Task brief:
Word for word, set down every line of the entries below from the line with "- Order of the" to the line with "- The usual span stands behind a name", including both, and no other line.

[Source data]
◆ ◆ ◆ ◆
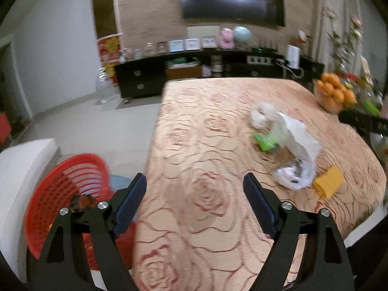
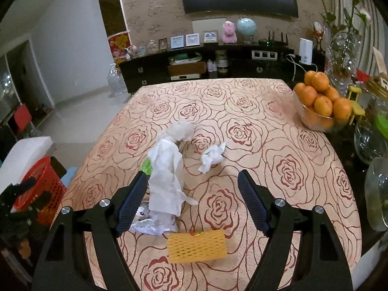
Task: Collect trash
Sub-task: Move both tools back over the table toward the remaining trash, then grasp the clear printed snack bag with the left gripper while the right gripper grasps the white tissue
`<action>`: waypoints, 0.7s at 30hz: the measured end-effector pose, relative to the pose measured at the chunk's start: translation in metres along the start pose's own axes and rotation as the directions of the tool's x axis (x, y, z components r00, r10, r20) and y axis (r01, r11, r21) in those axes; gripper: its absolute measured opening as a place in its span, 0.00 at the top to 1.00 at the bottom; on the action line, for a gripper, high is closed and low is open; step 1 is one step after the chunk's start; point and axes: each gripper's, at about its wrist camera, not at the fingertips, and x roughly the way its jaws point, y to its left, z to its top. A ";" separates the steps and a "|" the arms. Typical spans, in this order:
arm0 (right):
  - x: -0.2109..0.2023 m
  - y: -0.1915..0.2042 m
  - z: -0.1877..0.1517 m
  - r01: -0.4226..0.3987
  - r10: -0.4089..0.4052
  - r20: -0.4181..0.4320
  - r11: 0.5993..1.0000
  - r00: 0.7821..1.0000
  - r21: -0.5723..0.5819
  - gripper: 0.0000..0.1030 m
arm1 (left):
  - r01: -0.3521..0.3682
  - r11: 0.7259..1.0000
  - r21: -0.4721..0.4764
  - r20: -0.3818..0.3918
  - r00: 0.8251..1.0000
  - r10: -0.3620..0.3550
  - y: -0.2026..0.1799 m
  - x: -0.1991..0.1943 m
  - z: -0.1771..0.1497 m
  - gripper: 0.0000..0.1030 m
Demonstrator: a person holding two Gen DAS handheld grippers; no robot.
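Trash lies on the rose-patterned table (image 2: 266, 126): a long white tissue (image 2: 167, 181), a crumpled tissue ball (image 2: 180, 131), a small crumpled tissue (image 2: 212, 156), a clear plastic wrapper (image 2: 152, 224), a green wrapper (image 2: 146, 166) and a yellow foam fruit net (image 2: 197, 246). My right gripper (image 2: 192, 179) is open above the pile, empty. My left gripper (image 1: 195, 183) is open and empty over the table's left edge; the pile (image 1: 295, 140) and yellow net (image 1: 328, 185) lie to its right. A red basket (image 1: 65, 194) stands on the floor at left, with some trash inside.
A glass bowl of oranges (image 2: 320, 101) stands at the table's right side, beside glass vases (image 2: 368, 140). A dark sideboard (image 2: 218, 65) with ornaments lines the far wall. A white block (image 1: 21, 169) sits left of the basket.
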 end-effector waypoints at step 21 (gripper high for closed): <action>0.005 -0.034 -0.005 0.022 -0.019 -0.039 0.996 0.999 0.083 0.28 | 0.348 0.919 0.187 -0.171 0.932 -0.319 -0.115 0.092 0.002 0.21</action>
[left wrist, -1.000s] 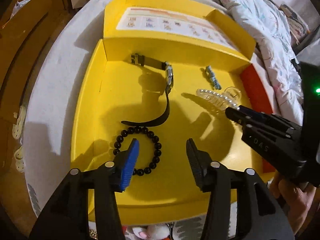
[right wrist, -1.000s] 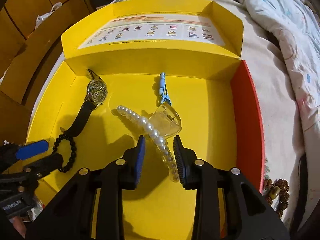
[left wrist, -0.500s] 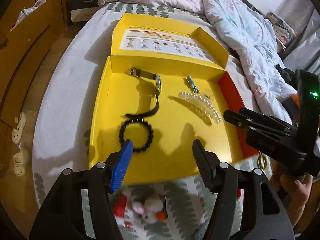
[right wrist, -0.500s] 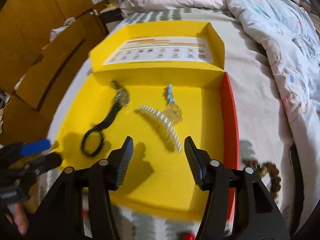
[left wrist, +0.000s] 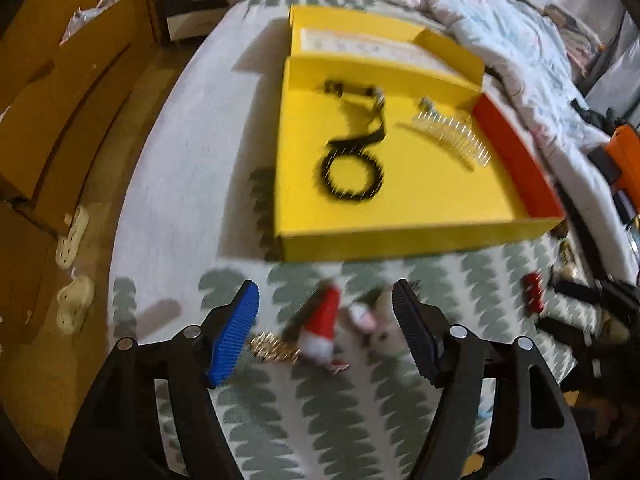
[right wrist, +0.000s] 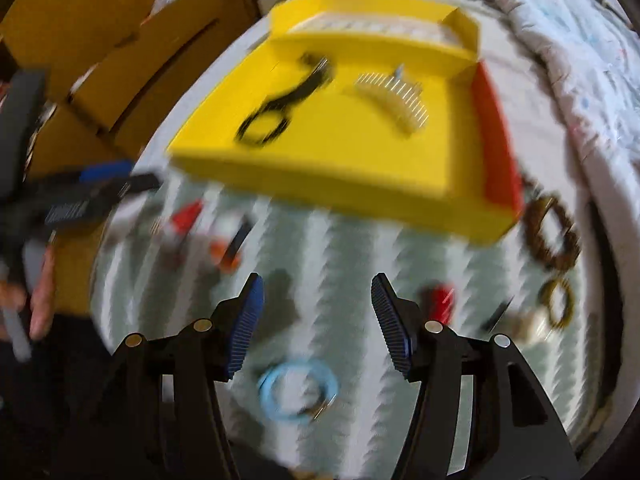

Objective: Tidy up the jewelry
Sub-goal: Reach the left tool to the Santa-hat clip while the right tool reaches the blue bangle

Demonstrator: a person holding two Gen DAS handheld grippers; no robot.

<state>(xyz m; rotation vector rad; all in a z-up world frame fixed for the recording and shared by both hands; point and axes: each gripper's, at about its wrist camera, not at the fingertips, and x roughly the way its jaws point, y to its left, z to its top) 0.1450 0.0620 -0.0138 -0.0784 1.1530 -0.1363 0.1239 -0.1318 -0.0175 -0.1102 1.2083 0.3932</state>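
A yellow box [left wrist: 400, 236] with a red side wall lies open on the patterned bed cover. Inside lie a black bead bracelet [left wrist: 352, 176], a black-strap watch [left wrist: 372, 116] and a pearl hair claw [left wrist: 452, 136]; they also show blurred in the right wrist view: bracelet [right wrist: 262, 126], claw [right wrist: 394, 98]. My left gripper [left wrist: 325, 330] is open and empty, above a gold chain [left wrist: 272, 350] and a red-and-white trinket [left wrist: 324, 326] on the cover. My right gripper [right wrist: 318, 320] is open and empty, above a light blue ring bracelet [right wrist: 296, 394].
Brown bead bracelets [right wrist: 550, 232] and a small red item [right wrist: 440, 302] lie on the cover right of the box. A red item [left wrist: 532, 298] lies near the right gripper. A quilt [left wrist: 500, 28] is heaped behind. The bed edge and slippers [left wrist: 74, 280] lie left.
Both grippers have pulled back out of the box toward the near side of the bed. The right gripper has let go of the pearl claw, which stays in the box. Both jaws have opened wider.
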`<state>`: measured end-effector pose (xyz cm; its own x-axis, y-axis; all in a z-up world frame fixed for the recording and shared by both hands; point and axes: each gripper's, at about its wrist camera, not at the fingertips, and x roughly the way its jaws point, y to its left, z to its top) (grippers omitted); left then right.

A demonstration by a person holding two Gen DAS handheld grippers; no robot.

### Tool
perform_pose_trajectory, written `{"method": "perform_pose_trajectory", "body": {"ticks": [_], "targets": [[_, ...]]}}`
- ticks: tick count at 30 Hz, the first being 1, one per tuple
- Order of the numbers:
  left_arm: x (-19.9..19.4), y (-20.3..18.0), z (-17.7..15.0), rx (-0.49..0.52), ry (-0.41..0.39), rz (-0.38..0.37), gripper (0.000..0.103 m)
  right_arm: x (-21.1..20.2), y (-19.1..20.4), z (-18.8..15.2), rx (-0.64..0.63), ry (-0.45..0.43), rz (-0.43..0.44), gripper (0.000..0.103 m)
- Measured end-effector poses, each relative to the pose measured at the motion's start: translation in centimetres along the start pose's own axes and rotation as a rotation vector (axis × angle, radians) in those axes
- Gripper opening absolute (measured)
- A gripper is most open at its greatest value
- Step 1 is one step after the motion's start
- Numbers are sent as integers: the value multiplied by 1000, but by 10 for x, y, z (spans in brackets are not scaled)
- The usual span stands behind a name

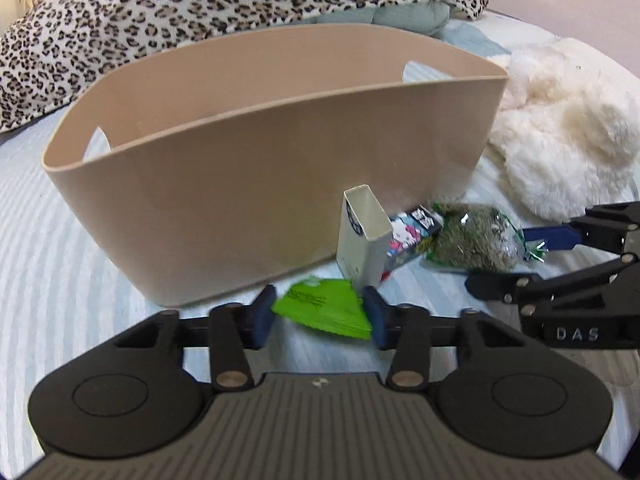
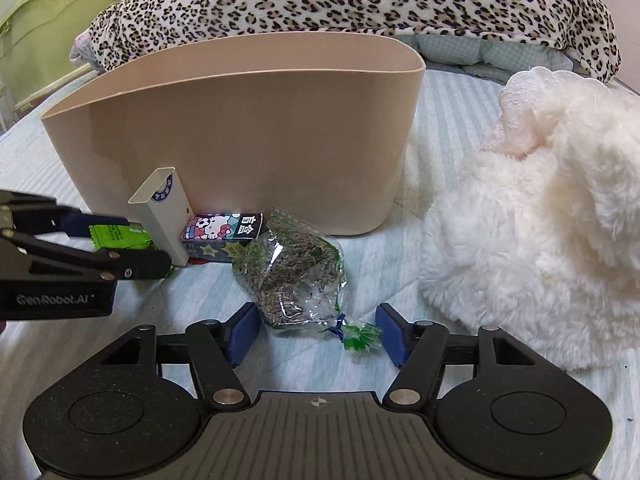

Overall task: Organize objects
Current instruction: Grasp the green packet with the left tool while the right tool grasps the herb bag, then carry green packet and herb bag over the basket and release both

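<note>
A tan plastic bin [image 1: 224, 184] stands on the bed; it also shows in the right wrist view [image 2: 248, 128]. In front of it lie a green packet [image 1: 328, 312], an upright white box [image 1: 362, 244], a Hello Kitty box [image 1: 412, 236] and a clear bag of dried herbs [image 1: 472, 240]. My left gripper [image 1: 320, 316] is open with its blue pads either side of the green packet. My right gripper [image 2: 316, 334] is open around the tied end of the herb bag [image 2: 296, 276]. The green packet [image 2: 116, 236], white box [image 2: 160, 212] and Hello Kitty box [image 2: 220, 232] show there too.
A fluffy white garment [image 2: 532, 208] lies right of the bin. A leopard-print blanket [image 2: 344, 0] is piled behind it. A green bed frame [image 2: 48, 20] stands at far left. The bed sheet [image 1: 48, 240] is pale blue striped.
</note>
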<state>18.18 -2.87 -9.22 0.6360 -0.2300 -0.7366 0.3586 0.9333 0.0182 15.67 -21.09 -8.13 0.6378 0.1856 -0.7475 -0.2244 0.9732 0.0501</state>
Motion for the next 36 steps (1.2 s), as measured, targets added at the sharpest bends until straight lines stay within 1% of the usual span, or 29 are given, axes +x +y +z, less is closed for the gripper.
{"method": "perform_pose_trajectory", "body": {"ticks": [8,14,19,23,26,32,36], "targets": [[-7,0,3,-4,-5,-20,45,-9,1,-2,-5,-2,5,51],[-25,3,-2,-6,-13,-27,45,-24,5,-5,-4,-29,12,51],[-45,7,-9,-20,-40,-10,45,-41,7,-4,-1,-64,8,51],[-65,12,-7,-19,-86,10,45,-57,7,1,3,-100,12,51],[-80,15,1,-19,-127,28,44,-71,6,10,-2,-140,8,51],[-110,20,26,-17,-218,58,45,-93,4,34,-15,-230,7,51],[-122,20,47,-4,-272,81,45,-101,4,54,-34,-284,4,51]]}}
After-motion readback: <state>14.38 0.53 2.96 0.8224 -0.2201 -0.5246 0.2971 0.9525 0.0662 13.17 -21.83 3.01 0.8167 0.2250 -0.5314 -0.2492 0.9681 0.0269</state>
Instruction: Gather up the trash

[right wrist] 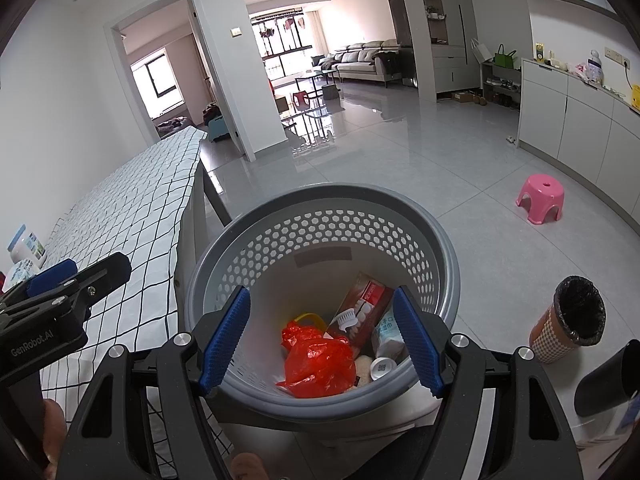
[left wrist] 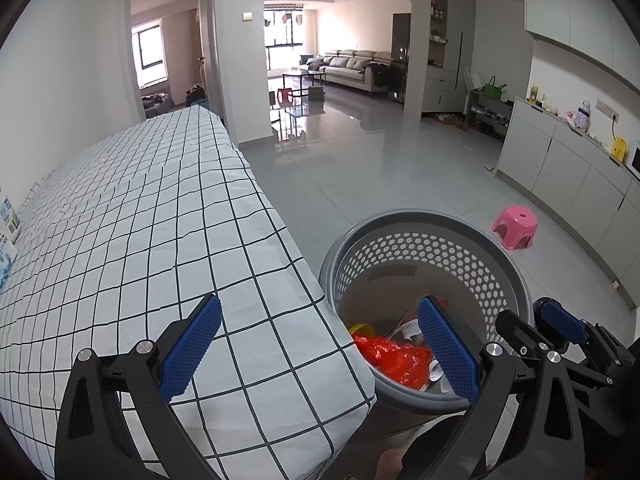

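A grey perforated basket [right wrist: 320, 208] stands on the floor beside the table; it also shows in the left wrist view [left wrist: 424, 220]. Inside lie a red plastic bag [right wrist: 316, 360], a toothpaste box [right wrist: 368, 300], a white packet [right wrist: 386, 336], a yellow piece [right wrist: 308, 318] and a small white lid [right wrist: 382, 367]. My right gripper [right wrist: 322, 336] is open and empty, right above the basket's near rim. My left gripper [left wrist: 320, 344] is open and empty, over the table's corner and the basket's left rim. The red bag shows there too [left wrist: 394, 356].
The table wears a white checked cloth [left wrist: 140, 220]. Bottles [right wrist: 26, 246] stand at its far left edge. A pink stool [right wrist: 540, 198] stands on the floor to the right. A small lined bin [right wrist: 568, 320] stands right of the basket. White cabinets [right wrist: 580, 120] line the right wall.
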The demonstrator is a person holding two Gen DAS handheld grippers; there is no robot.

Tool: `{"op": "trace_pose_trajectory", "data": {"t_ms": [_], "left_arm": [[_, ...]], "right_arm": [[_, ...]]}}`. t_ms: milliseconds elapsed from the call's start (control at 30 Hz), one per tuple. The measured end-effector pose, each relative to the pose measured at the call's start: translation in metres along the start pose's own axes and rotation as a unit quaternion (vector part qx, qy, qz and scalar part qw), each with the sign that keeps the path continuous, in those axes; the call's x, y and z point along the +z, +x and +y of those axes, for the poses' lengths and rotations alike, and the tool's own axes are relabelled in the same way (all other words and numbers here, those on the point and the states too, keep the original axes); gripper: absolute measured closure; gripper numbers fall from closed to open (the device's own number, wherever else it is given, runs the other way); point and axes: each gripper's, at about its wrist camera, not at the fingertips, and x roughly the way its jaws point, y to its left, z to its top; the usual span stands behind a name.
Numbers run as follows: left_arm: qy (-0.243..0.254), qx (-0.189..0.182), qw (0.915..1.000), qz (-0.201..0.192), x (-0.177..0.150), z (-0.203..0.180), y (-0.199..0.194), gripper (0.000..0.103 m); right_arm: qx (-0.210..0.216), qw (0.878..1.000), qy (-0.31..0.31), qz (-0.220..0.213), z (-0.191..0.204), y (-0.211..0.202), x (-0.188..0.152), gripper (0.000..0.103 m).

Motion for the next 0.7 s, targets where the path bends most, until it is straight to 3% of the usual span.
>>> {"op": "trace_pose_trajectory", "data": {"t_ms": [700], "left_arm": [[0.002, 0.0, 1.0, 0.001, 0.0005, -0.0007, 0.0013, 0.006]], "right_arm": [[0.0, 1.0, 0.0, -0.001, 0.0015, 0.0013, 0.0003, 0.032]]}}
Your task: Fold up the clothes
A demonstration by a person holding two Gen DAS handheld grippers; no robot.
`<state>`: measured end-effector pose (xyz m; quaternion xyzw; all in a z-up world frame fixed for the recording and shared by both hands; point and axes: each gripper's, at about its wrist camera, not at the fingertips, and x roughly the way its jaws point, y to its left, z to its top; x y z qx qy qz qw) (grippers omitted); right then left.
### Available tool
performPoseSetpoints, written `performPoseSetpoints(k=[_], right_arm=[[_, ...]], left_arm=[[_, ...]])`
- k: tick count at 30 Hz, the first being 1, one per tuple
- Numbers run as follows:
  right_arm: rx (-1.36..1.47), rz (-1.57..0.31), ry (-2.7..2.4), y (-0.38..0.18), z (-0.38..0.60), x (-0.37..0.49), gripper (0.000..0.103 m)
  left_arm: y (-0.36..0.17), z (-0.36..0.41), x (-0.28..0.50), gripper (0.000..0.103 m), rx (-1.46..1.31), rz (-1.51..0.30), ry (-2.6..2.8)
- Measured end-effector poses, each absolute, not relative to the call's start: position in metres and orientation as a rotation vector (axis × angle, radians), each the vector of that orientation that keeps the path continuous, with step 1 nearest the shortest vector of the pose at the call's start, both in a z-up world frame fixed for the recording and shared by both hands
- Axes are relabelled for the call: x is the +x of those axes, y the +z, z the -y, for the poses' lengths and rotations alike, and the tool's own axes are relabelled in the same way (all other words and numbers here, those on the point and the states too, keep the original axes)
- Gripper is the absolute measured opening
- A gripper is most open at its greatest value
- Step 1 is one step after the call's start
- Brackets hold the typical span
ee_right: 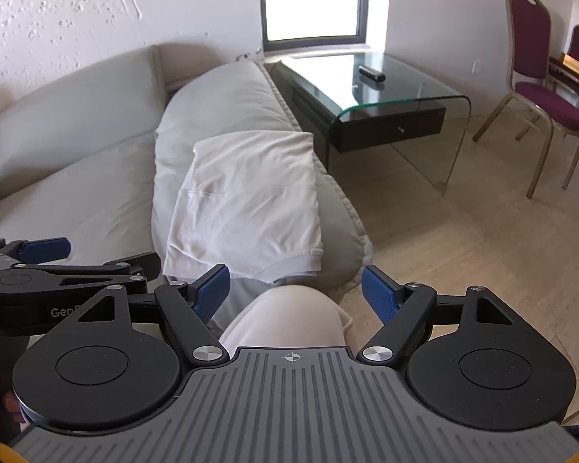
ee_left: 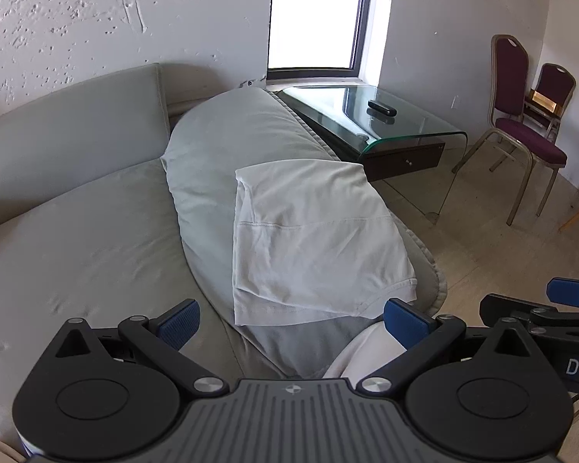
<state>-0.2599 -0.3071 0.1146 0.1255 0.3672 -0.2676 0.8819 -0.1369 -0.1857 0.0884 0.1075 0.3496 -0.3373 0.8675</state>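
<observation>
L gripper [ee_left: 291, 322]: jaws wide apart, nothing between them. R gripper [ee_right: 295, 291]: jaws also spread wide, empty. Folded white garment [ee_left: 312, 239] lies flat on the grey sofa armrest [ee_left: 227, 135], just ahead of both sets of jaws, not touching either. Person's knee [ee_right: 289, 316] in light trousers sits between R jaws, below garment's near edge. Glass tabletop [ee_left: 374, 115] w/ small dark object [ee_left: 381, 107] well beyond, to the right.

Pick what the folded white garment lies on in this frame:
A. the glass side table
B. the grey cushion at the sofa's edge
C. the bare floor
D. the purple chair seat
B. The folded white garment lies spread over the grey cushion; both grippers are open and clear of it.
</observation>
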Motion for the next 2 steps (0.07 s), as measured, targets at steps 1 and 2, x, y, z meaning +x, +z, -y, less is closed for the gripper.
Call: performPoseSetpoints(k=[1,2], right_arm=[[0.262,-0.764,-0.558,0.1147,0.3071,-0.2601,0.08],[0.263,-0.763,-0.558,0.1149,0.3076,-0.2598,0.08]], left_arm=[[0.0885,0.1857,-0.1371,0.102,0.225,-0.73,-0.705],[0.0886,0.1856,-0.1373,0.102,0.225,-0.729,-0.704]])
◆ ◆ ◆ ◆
Expected answer:
- Order of the numbers:
  left_arm: x (-19.9..19.4), y (-20.3..18.0), z (-17.7..15.0), rx (-0.49..0.52), ry (-0.41..0.39), rz (-0.38..0.37), gripper (0.000..0.103 m)
  right_arm: x (-21.1..20.2), y (-19.1..20.4), z (-18.8..15.2), rx (-0.64..0.63), ry (-0.45..0.43), rz (-0.43..0.44), gripper (0.000..0.103 m)
- Measured end-effector poses, each relative to the pose measured at the motion's start: translation in centimetres along the start pose's own axes and rotation as a rotation vector (axis × angle, radians) in those axes
- Gripper opening absolute (measured)
- A gripper is most open at its greatest value
- Step 1 is one step after the motion's start
- Numbers are sent as integers: the value multiplied by 1000, but by 10 for x, y, z (spans in brackets are not scaled)
- The usual span stands behind a name

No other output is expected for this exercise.